An ideal, very healing and cleansing fast is described as 30-40 days. This is the duration of Lent. The length of the fast is important, as we are more affected by lunar/solar cycles than we realize, and a fast lasting more than 30 days covers an entire lunar cycle and all the changes in our mood and bodies that comes with that cycle. Whether you hold any belief regarding the spiritual significance of the moon, you cannot deny that there are slight changes in the gravitational impact on earth during it's cycle as evidenced by the tides. This has biochemical effects on all life on earth, which is what lead to the perception that people act differently around the time of a full moon. The additional significance of Lent is that it is a recurring yearly event. To fast every year on Lent (water, juice or fruit fast) would be a habit that will keep you in a cycle of healthier eating. It will also help to break the bonds of "need" in your mind that keep you tied to the American idea of what is appropriate amounts of food to eat.

When you fast you will find (as most people do) that you actually have more energy and feel better as the fast goes on. It provides reset time for the body, it cleanses and allows your digestive tract to heal itself without distraction. The energy normally used for digestion (which is quite a lot), is put towards more important things like repairing your body. It has also been said (and this may be more theoretical) that when your body begins to consume some of it's own tissues, it takes the old, diseased, and dead tissues first.

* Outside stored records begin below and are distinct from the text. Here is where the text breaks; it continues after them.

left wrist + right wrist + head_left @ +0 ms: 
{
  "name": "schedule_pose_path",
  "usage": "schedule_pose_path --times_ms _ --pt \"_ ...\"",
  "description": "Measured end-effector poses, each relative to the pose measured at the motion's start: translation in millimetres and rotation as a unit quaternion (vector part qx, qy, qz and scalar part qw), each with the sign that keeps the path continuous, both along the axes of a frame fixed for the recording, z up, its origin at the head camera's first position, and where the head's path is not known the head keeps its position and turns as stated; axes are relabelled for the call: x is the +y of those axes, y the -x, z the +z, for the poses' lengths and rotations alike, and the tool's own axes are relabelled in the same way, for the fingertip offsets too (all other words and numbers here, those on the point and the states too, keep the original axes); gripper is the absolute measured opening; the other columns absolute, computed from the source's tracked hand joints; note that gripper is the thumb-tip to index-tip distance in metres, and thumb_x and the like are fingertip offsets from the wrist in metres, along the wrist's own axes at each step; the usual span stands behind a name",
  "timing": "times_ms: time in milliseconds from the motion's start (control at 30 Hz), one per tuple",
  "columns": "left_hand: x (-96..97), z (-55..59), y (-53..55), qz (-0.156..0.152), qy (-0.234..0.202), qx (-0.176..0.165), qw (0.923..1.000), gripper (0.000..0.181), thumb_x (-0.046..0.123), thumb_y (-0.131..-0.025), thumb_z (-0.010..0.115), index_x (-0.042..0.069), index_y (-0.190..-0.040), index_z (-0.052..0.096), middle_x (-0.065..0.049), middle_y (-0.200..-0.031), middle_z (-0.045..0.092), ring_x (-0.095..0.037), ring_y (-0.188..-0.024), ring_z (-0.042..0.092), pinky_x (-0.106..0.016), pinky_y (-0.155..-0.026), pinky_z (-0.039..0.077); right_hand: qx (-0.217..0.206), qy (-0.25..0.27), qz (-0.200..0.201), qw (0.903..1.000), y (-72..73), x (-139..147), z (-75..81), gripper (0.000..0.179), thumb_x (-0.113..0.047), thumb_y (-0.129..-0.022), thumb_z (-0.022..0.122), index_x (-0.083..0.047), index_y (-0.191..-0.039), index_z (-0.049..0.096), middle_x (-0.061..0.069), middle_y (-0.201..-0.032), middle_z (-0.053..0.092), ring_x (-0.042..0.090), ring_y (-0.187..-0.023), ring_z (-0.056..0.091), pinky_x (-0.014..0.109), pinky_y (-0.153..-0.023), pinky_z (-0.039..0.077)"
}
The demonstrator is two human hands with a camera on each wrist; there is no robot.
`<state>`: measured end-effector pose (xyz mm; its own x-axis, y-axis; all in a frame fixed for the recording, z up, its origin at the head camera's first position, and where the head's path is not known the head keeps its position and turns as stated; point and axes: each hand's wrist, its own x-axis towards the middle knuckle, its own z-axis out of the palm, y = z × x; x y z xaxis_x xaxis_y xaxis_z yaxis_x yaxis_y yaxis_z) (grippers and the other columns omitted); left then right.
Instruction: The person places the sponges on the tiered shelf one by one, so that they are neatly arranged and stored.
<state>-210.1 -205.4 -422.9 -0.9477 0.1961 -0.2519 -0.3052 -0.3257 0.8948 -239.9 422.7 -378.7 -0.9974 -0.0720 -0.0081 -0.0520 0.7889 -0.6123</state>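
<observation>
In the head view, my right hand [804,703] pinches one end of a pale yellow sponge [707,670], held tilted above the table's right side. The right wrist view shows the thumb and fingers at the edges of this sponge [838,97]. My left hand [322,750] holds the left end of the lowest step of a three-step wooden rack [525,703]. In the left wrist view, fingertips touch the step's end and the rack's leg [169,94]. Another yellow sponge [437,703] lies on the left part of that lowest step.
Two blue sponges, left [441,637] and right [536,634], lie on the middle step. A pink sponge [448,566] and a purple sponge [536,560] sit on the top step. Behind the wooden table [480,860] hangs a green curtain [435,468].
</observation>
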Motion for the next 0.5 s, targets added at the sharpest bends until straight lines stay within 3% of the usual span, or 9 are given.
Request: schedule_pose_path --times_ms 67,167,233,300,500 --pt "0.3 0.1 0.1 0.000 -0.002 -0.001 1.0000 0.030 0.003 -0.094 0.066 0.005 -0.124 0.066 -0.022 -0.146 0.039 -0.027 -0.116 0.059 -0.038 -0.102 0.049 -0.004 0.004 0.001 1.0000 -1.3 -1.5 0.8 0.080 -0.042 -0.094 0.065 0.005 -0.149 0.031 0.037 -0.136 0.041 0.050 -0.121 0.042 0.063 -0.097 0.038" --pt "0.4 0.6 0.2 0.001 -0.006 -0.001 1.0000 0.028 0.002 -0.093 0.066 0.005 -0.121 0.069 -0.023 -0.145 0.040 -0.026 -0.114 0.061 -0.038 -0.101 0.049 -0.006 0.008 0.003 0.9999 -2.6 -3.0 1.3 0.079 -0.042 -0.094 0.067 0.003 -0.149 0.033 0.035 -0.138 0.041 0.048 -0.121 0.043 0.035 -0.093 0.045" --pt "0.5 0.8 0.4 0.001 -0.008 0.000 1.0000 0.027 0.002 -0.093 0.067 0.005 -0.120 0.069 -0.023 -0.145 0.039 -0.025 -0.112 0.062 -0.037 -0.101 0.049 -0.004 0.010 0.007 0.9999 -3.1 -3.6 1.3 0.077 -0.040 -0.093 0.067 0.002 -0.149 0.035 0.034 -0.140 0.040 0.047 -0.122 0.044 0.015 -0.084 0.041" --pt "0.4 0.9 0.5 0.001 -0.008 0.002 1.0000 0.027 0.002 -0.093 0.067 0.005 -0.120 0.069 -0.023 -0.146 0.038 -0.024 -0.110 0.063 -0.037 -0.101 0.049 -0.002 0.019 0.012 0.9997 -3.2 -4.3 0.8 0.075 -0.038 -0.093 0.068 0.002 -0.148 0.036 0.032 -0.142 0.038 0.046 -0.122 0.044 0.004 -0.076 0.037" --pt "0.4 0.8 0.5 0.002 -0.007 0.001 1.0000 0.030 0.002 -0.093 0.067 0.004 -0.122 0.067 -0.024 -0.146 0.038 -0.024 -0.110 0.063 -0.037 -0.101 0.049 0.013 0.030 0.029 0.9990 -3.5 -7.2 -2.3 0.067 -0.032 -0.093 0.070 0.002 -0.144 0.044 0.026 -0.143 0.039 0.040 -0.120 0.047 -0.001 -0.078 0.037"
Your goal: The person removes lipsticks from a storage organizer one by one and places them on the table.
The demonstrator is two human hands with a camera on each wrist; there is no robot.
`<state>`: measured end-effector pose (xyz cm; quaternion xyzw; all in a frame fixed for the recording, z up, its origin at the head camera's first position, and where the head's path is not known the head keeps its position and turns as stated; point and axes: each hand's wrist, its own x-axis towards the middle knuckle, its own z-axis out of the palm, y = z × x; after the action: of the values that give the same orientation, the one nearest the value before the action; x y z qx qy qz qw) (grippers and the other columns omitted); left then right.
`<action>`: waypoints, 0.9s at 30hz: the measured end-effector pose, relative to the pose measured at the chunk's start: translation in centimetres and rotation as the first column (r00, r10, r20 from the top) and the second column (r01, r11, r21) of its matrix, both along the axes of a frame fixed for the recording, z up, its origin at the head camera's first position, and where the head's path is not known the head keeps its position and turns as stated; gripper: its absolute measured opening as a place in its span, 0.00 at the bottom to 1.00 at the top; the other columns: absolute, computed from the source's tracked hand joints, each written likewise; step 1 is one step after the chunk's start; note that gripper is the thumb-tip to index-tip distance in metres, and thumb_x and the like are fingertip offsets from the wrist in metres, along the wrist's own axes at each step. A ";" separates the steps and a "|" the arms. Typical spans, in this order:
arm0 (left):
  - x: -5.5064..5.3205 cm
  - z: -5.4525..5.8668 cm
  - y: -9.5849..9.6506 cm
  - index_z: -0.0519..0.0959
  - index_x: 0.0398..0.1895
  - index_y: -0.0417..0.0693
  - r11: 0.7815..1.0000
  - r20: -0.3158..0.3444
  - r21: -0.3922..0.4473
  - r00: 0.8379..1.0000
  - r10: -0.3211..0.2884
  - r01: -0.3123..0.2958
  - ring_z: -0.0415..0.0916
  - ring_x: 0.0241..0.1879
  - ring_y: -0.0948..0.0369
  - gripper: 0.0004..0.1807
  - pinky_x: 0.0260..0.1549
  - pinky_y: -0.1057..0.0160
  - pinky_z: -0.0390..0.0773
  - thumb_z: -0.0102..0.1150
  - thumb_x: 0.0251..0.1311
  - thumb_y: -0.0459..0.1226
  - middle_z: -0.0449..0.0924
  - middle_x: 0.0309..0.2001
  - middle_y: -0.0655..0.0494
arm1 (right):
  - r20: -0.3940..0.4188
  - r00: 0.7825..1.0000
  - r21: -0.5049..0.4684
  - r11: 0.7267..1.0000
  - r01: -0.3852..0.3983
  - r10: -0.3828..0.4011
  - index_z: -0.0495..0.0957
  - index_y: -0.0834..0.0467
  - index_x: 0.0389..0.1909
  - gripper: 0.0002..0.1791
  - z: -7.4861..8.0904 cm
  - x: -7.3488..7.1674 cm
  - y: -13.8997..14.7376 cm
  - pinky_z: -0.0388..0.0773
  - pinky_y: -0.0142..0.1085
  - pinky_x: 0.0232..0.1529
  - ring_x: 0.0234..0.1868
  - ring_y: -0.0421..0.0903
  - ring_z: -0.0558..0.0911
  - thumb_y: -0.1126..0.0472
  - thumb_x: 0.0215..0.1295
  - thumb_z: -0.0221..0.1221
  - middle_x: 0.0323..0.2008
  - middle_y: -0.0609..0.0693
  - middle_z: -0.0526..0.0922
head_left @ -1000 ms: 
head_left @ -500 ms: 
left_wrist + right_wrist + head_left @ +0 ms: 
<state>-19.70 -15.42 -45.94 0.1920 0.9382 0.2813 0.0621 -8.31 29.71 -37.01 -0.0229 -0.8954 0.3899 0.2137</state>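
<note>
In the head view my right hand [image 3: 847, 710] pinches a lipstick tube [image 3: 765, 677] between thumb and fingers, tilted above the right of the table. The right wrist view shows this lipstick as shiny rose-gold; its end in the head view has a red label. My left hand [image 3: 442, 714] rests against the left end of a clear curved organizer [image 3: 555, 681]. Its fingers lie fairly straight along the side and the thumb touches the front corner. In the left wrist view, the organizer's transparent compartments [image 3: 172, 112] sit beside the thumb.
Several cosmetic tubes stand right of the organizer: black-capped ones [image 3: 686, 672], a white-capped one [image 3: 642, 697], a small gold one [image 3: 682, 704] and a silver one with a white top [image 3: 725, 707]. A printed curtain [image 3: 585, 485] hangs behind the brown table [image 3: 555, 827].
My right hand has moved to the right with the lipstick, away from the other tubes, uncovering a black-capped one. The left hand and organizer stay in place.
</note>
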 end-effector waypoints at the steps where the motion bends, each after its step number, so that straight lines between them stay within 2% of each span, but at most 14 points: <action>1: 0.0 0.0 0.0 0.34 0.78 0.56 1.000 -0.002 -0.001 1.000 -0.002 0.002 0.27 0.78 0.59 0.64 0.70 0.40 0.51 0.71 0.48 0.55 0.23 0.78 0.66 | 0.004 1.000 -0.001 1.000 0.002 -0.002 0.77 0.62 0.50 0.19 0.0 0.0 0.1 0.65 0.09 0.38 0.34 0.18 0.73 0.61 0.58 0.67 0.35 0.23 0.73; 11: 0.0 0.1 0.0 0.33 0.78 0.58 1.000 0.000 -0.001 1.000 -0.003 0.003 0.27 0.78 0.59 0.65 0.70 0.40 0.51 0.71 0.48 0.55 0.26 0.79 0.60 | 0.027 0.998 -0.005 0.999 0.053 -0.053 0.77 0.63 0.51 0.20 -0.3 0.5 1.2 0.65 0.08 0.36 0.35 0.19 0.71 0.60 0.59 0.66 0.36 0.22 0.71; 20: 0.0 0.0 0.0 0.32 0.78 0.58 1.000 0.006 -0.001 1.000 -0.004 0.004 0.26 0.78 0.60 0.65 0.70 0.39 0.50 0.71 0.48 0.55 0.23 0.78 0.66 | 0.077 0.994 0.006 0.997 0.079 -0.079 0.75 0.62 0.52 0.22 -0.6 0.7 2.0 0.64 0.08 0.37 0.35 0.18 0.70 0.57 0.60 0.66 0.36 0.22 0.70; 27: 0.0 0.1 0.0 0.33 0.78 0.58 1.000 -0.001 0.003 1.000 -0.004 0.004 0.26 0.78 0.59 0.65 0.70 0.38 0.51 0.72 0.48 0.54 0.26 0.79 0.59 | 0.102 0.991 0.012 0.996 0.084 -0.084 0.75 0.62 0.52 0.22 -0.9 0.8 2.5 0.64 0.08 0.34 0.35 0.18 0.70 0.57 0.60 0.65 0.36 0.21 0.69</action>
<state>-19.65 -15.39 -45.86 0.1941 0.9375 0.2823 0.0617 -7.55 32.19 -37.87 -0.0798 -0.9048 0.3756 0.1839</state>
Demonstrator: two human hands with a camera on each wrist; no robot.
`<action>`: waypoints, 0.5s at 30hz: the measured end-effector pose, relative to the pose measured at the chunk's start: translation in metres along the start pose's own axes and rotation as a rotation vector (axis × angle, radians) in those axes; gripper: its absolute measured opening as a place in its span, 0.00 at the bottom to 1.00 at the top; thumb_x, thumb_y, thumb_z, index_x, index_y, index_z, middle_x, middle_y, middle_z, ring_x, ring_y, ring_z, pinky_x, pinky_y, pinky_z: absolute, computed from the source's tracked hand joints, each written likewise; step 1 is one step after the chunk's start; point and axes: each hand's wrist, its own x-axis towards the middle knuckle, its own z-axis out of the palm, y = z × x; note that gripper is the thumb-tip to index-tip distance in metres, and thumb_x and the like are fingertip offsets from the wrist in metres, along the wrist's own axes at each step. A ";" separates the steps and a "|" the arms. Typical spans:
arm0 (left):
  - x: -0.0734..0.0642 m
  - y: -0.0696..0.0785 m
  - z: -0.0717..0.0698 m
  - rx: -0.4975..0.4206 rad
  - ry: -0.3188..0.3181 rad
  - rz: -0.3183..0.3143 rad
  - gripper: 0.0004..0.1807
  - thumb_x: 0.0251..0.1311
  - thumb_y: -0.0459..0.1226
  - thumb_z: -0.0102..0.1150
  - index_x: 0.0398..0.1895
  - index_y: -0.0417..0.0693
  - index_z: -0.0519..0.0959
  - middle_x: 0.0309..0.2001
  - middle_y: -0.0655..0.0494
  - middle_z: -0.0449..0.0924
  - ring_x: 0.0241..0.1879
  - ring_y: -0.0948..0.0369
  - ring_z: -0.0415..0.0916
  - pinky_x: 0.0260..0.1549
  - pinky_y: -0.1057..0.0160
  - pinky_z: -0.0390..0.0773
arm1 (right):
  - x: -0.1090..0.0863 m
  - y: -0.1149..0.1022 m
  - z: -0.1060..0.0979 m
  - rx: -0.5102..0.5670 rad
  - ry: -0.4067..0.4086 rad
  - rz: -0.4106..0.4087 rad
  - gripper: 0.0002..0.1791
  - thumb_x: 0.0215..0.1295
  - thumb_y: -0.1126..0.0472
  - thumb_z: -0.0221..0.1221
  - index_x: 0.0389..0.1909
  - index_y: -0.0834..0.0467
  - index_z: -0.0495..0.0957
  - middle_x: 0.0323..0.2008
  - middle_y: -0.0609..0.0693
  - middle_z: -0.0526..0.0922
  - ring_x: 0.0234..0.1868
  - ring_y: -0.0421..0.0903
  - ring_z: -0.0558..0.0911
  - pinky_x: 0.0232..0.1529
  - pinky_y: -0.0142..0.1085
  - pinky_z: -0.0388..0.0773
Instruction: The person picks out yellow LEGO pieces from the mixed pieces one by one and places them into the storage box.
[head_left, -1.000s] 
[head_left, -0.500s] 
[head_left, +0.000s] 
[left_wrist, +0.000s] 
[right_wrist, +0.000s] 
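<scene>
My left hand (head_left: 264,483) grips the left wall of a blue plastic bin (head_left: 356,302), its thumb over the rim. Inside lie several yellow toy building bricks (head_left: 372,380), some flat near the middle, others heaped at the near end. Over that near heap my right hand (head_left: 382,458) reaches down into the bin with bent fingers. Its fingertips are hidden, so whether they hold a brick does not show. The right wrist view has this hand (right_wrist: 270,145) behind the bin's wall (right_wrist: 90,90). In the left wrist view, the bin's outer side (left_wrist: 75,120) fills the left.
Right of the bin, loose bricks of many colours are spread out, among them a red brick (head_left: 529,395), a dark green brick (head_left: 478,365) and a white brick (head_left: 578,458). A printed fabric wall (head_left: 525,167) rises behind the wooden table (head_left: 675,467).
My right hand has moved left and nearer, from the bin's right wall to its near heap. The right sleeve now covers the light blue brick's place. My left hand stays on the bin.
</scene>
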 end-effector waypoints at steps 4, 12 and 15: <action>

A statement like that, if true, could uphold the idea that fasting can cure cancer. Cancer is damaged tissue that is replicating itself, when that replication should have been turned off because the tissue is damaged. If the body goes after damaged tissue first, then fasting should consume that cancerous tissue along with any other tissues in the body that are past their peak. Then when one returns to eating, the body will regenerate new tissue to replace those which were consumed. It seems it is universally accepted that when the body is starved and turns to consumption of it's own tissue, it's a terrible thing. Maybe we, in our overfed and fat society, are making assumptions based on less fact than they should be.

Medical science is beginning to accept the fact that fasting is actually good for the body, and perhaps someday we will learn that fasting is also necessary for the body to maintain it's own good health. After all, the Bible tells us so in it's own way, as it always does.